2008 – In Haiti, PIH/ZL provides emergency support to thousands harmed and displaced by a devastating series of hurricanes and tropical storms. In Rwanda, PIH works with the MOH to complete a new district hospital in Kirehe and launches a new agricultural program to address hunger and malnutrition. PIH Malawi launches a new electronic medical records system, OpenMRS. The PACT project in Boston builds a replication team to provide support to other community health programs across the U.S. PIH-Russia provides support to locations in Siberia to support MDR-TB patients.

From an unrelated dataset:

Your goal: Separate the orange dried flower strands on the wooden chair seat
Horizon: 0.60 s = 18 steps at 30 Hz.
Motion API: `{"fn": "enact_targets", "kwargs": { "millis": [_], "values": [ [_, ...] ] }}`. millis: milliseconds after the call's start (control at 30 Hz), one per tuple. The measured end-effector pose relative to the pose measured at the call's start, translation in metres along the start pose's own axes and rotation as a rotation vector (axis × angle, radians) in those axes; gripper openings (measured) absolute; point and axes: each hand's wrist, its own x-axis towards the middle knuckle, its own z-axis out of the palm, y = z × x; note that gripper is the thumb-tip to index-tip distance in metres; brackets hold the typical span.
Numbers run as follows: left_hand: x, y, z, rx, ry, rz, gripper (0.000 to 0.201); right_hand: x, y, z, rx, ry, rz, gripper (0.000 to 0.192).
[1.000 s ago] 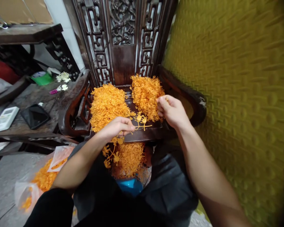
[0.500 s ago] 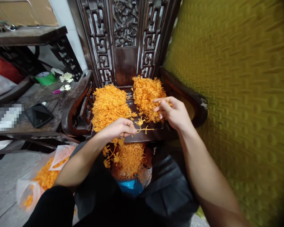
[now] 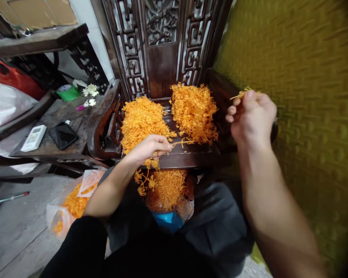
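Gone up and off to the right since the earlier picture, away from the right pile [image 3: 194, 110]: the right hand [image 3: 251, 119], now by the yellow wall. Closed tight there, pinching a thin orange sprig [image 3: 240, 93] that pokes out to the left above the knuckles.

Lower down, at the front of the dark chair seat [image 3: 191, 157]: the left hand [image 3: 149, 148], fingers shut on an orange stem [image 3: 182, 142]. Long and thin, lying flat, pointing right from the fingertips toward the right pile. Much nearer to the left hand; well apart from the raised right hand.

Just behind the left hand, the left pile [image 3: 143, 117]. Below the seat edge, a third orange heap [image 3: 168, 189] over a blue tub [image 3: 166, 219]. Off to the left, a phone [image 3: 63, 135] and a remote [image 3: 33, 138] on a side table [image 3: 75, 117].
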Motion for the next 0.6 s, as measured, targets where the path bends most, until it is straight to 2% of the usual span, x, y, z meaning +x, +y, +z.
{"fn": "enact_targets", "kwargs": {
  "millis": [133, 200, 300, 400, 600],
  "values": [
    [0.011, -0.004, -0.009, -0.222, 0.316, 0.204, 0.027, -0.006, 0.006, 0.008, 0.112, 0.075, 0.027, 0.042],
    [0.015, -0.005, -0.012, -0.297, 0.406, 0.276, 0.021, -0.011, 0.011, 0.015, 0.164, 0.083, 0.055, 0.040],
    [0.017, -0.005, -0.015, -0.344, 0.410, 0.293, 0.015, -0.014, 0.015, 0.024, 0.199, -0.017, 0.101, 0.040],
    [0.014, -0.004, -0.015, -0.311, 0.369, 0.269, 0.026, -0.013, 0.015, 0.033, 0.231, -0.131, 0.127, 0.043],
    [0.011, -0.008, -0.010, -0.174, 0.356, 0.326, 0.048, -0.008, 0.013, 0.038, 0.543, -0.023, 0.225, 0.042]
  ]
}}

2009 – PIH has 11,000 employees working in 49 health centers and hospitals across 11 countries. In Haiti, PIH launches the first neonatal intensive care unit (NICU) in Central Haiti. In Malawi, PIH doubles the number of clinics where it is providing antiretroviral treatment for HIV from two to four, and constructs a new community hospital in Lisungwi. PIH-Lesotho expands to a seventh remote mountain clinic. In Russia, PIH helps launch MDR-TB programs in two territories bordering on our long-time base of operations in Tomsk, Siberia. In Boston, PACT launches a new diabetes care program.